Der Winter – Märchenhaft

Winterwald
von Gabriel Santiago

Dem Winter wird viel Übles nachgesagt, nicht zu Unrecht. Anfangs beginnt er die Leute mit dichten Nebeln zu necken. Er verhängt Ihnen die luftige Ferne, Wege und Stege, Gruben und Rinnen.

Dann wieder macht er glatte Wege, um alles zu Fall zu bringen. Oder er ballt die Regentropfen zu Sternchen, Kügelchen und Pelzchen und lässt sie herunter rieseln.

Nebel, Eis und Schnee breitet er über Stadt und Land. In der Stadt sieht er große Fabrikschlote rauchen. „Ah, prächtig“ sagt er, „wie hübsch, wenn ich diese braunen Wolken unter meine Nebelmassen stecke!“, dass den Leuten die Augen brennen und sie meinen zu ersticken.

Oder er sieht das schöne Pflaster, ob Würfel oder Platten, Granit oder Klinker, das ist ihm ganz gleich. „Herrlich! Wie nett sich das übereisen lässt!“ Er tut´s und die Leute rennen aus den Häusern und streuen Asche und Sand auf die Wege.

Aber ganz unausstehlich will er sich doch nicht machen.

Oft nach einem tüchtigen Schneegestöber lässt er den Himmel hell und rein, die Luft klar und kalt und hält den Menschen die Schlittenbahn bereit. Da jagen diese über Land. Weit – weit liegt alles blendend weiß, ruhig, still feierlich.

Der tiefdunkle Tannenwald hält auf den Ästen weiße Streifen und an den Bärten schimmernde Zapfen. Die Häuschen haben Hauben auf, der kleinste Pfahl im Zaun trägt eine solche.

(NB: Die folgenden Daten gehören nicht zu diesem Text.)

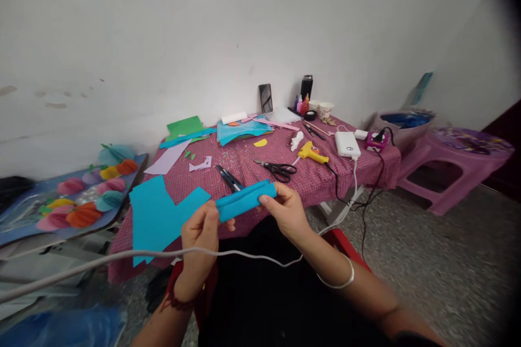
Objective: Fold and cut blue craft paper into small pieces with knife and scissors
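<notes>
At far left, paper ornaments (85,216) in orange, pink, yellow and teal lie on a blue worktop (16,236). Beside it stands a second worktop (244,165) under a pink checked cloth, where blue sheets (151,222) overlap at the near left corner. Behind them are a lilac sheet (167,160) and, near the wall, a green sheet (183,127). The left hand (201,230) pinches the left end of a folded blue strip (244,200), thumb on top and a fingertip showing below. A white cord (252,255) crosses in front of that wrist. The strip is held up at the worktop's near edge, tilted slightly higher at its right end, its long fold gaping a little; a cutter (229,179) lies just behind it. The right hand (288,211) grips the strip's right end, thumb on the near face, well apart from the left. Beyond the strip lie black-handled scissors (280,172), then a yellow glue gun (313,153) and a white power bank (347,145). A pink stool (439,165) stands at far right.
</notes>
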A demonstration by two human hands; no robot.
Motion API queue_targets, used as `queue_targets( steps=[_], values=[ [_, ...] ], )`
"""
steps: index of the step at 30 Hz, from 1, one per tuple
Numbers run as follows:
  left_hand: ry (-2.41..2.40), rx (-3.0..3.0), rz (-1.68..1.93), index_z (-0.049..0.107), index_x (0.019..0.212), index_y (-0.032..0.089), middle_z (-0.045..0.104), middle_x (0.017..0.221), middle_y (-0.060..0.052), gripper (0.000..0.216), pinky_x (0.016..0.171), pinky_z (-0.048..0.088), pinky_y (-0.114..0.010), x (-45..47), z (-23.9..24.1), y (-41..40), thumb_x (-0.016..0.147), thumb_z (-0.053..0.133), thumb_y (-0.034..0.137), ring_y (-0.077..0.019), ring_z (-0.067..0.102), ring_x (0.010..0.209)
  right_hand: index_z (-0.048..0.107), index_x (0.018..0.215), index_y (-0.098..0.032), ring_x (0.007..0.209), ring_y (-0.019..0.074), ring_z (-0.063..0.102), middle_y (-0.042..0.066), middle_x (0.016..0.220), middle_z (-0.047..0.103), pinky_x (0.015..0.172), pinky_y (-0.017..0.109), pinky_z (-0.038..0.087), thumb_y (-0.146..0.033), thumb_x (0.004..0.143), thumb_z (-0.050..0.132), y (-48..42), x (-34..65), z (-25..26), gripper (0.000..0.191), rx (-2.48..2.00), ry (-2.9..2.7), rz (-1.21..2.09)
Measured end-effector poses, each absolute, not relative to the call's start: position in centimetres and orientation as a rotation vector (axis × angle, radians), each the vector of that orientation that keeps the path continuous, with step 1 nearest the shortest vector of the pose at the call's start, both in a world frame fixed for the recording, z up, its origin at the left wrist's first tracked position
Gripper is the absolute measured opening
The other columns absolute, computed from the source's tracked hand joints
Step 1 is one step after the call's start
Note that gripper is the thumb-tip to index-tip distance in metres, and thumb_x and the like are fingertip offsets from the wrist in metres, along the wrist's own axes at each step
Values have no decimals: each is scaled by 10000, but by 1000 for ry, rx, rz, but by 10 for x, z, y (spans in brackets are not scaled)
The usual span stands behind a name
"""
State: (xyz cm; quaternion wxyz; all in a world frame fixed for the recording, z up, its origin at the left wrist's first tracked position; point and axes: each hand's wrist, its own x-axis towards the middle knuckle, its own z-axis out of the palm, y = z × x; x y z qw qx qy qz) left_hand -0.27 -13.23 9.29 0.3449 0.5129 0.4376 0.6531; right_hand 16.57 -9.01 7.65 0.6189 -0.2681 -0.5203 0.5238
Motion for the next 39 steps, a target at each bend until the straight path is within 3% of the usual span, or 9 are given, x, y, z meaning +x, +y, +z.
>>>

Weiher und Teiche sind mattsilberne Spiegel.

An den Menschen schmiegt sich die Kälte, drängt das warme Leben mehr nach innen und schränkt es ein, als wollte sie nur die Wärme des Herzens gelten lassen, die man denn auch mit doppeltem Behagen verspürt.

Und dann sagen alle: „Es ist doch schön!“ Der Winter hat doch etwas Märchenhaftes.

Außen liegt die Welt so still, innen schlägt das Herz so froh, so erwartungsvoll.